# Aim of the task:
Copy the data exactly, pictures aside.

# Available data:

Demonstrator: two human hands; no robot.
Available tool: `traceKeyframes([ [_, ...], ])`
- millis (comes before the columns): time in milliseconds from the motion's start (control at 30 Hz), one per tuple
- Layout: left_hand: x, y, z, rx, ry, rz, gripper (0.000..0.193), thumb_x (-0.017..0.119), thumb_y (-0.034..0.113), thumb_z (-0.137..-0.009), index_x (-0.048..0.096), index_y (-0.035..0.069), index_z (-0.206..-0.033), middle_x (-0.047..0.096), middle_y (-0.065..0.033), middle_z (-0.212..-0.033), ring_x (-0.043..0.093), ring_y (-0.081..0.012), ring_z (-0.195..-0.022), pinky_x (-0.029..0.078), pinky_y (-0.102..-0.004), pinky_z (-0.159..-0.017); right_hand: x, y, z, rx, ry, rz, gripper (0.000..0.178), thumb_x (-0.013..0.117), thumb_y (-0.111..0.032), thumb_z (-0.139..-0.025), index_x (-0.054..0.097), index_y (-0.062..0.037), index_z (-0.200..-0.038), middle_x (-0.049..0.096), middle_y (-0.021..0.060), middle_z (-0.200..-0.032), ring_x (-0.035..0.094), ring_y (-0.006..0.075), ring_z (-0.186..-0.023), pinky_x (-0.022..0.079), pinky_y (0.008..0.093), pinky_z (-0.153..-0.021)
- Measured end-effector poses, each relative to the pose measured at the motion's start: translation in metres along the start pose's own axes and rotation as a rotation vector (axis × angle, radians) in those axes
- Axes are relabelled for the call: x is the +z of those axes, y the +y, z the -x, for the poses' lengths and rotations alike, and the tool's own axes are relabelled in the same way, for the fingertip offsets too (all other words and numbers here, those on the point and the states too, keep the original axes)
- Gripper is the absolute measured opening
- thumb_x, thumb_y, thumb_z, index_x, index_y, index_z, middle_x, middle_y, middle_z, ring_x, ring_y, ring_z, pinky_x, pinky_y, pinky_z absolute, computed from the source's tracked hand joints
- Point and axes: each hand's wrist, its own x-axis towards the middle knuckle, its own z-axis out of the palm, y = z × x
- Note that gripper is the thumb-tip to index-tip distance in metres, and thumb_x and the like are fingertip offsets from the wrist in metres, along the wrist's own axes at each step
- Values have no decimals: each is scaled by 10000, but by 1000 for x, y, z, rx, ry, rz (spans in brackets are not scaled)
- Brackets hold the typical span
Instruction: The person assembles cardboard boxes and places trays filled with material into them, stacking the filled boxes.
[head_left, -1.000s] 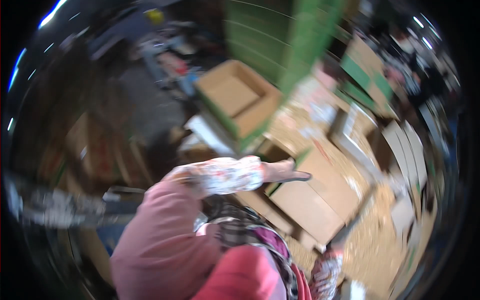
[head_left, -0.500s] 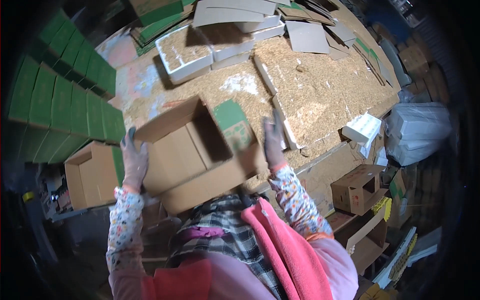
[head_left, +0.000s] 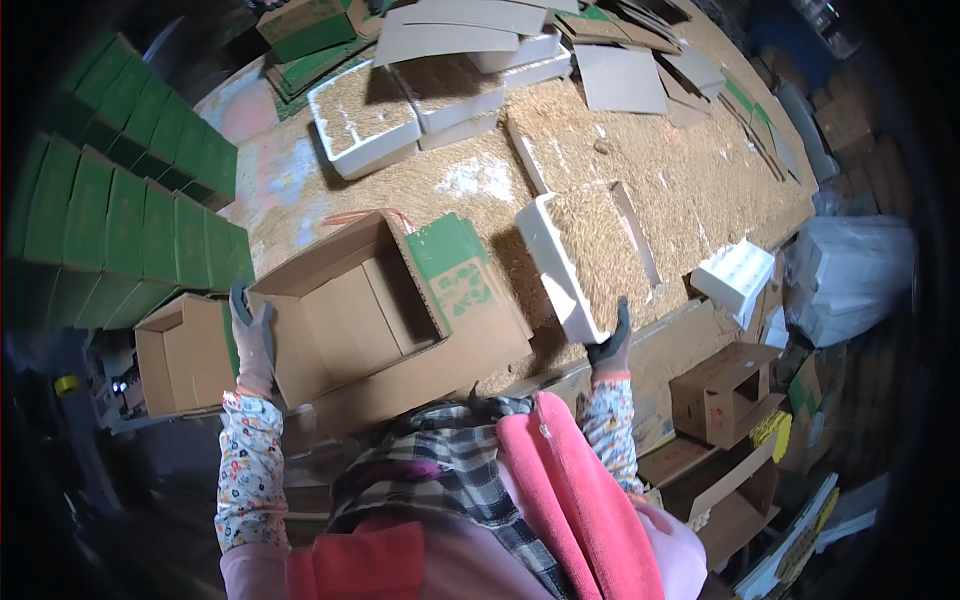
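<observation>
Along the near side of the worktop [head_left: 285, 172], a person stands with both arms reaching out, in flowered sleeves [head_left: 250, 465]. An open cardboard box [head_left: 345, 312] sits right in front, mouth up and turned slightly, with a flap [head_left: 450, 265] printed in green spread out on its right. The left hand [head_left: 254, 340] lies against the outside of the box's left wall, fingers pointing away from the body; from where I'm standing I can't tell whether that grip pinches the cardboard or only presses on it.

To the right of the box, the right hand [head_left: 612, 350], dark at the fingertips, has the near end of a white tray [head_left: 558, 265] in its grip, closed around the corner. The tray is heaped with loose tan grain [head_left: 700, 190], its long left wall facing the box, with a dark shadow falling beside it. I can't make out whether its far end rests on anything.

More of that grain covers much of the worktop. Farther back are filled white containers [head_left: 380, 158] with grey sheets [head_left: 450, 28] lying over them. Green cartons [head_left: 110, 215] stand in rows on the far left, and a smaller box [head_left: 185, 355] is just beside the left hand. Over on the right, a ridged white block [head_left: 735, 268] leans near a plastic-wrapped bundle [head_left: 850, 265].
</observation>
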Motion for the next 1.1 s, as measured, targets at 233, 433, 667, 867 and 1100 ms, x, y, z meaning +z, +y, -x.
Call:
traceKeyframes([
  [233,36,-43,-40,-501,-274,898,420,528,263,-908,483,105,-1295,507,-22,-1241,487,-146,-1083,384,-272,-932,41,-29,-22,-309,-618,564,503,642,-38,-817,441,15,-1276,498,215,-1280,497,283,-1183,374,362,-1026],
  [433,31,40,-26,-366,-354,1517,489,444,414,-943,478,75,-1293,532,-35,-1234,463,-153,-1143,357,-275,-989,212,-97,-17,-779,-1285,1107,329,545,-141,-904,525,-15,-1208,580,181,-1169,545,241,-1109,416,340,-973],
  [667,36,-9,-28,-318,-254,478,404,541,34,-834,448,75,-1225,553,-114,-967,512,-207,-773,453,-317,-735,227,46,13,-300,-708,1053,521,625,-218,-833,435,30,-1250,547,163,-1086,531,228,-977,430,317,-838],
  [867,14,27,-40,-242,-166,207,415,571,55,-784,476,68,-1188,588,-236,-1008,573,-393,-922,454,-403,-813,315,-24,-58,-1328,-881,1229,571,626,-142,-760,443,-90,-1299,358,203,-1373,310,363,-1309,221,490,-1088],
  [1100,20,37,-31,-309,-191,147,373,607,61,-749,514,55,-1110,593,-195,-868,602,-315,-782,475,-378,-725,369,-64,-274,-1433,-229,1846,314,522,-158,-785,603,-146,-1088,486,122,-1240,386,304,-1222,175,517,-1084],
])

# Completed task:
Demonstrator: two human hands; no robot.
Available tool: `traceKeyframes([ [_, ...], ])`
- millis (comes before the columns): time in milliseconds from the motion's start (control at 30 Hz), one per tuple
- Layout: left_hand: x, y, z, rx, ry, rz, gripper (0.000..0.193), thumb_x (-0.017..0.119), thumb_y (-0.034..0.113), thumb_z (-0.137..-0.009), index_x (-0.048..0.096), index_y (-0.035..0.069), index_z (-0.206..-0.033), middle_x (-0.047..0.096), middle_y (-0.065..0.033), middle_z (-0.212..-0.033), ring_x (-0.043..0.093), ring_y (-0.081..0.012), ring_z (-0.195..-0.022), pinky_x (-0.029..0.078), pinky_y (-0.102..-0.004), pinky_z (-0.159..-0.017); right_hand: x, y, z, rx, ry, rz, gripper (0.000..0.178), thumb_x (-0.013..0.117), thumb_y (-0.111..0.032), thumb_z (-0.139..-0.025), index_x (-0.054..0.097), index_y (-0.062..0.037), index_z (-0.200..-0.038), middle_x (-0.049..0.096), middle_y (-0.021..0.060), middle_z (-0.200..-0.032), ring_x (-0.035..0.094), ring_y (-0.006..0.075), ring_z (-0.186..-0.023), pinky_x (-0.022..0.079), pinky_y (0.008..0.093), pinky_z (-0.153..-0.021)
- Measured end-effector poses, each relative to the pose measured at the motion's start: translation in metres along the start pose's own axes and rotation as a rotation vector (axis × angle, radians) in those axes
- Axes are relabelled for the call: x is the +z of those axes, y the +y, z the -x, for the poses' lengths and rotations alike, and the tool's own axes are relabelled in the same way, for the fingertip offsets too (all other words and numbers here, those on the point and the states too, keep the original axes)
- Gripper is the absolute measured opening
- thumb_x, thumb_y, thumb_z, index_x, index_y, index_z, middle_x, middle_y, middle_z, ring_x, ring_y, ring_z, pinky_x, pinky_y, pinky_z absolute, computed from the source's tracked hand joints
- Point and axes: each hand's wrist, its own x-axis towards the middle knuckle, its own z-axis out of the palm, y = z × x
- Note that gripper is the thumb-tip to index-tip distance in metres, and thumb_x and the like are fingertip offsets from the wrist in metres, along the wrist's own axes at each step
- Values have no decimals: each is scaled by 10000, but by 1000 for x, y, z, rx, ry, rz (spans in brackets are not scaled)
- Brackets hold the typical span
Instruction: The person assembles cardboard boxes and places trays filled with material into them, stacking the filled boxes.
[head_left, -1.000s] 
[head_left, -0.500s] 
[head_left, +0.000s] 
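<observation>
Along the near side of the worktop [head_left: 285, 172], a person stands with both arms reaching out, in flowered sleeves [head_left: 250, 465]. An open cardboard box [head_left: 345, 312] sits right in front, mouth up and turned slightly, with a flap [head_left: 450, 265] printed in green spread out on its right. The left hand [head_left: 254, 340] lies against the outside of the box's left wall, fingers pointing away from the body; from where I'm standing I can't tell whether that grip pinches the cardboard or only presses on it.

To the right of the box, the right hand [head_left: 612, 350], dark at the fingertips, has the near end of a white tray [head_left: 558, 265] in its grip, closed around the corner. The tray is heaped with loose tan grain [head_left: 700, 190], its long left wall facing the box, with a dark shadow falling beside it. I can't make out whether its far end rests on anything.

More of that grain covers much of the worktop. Farther back are filled white containers [head_left: 380, 158] with grey sheets [head_left: 450, 28] lying over them. Green cartons [head_left: 110, 215] stand in rows on the far left, and a smaller box [head_left: 185, 355] is just beside the left hand. Over on the right, a ridged white block [head_left: 735, 268] leans near a plastic-wrapped bundle [head_left: 850, 265].
</observation>
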Motion for the next 1.1 s, as measured, targets at 233, 433, 667, 867 and 1100 ms, x, y, z meaning +z, +y, -x.
Call:
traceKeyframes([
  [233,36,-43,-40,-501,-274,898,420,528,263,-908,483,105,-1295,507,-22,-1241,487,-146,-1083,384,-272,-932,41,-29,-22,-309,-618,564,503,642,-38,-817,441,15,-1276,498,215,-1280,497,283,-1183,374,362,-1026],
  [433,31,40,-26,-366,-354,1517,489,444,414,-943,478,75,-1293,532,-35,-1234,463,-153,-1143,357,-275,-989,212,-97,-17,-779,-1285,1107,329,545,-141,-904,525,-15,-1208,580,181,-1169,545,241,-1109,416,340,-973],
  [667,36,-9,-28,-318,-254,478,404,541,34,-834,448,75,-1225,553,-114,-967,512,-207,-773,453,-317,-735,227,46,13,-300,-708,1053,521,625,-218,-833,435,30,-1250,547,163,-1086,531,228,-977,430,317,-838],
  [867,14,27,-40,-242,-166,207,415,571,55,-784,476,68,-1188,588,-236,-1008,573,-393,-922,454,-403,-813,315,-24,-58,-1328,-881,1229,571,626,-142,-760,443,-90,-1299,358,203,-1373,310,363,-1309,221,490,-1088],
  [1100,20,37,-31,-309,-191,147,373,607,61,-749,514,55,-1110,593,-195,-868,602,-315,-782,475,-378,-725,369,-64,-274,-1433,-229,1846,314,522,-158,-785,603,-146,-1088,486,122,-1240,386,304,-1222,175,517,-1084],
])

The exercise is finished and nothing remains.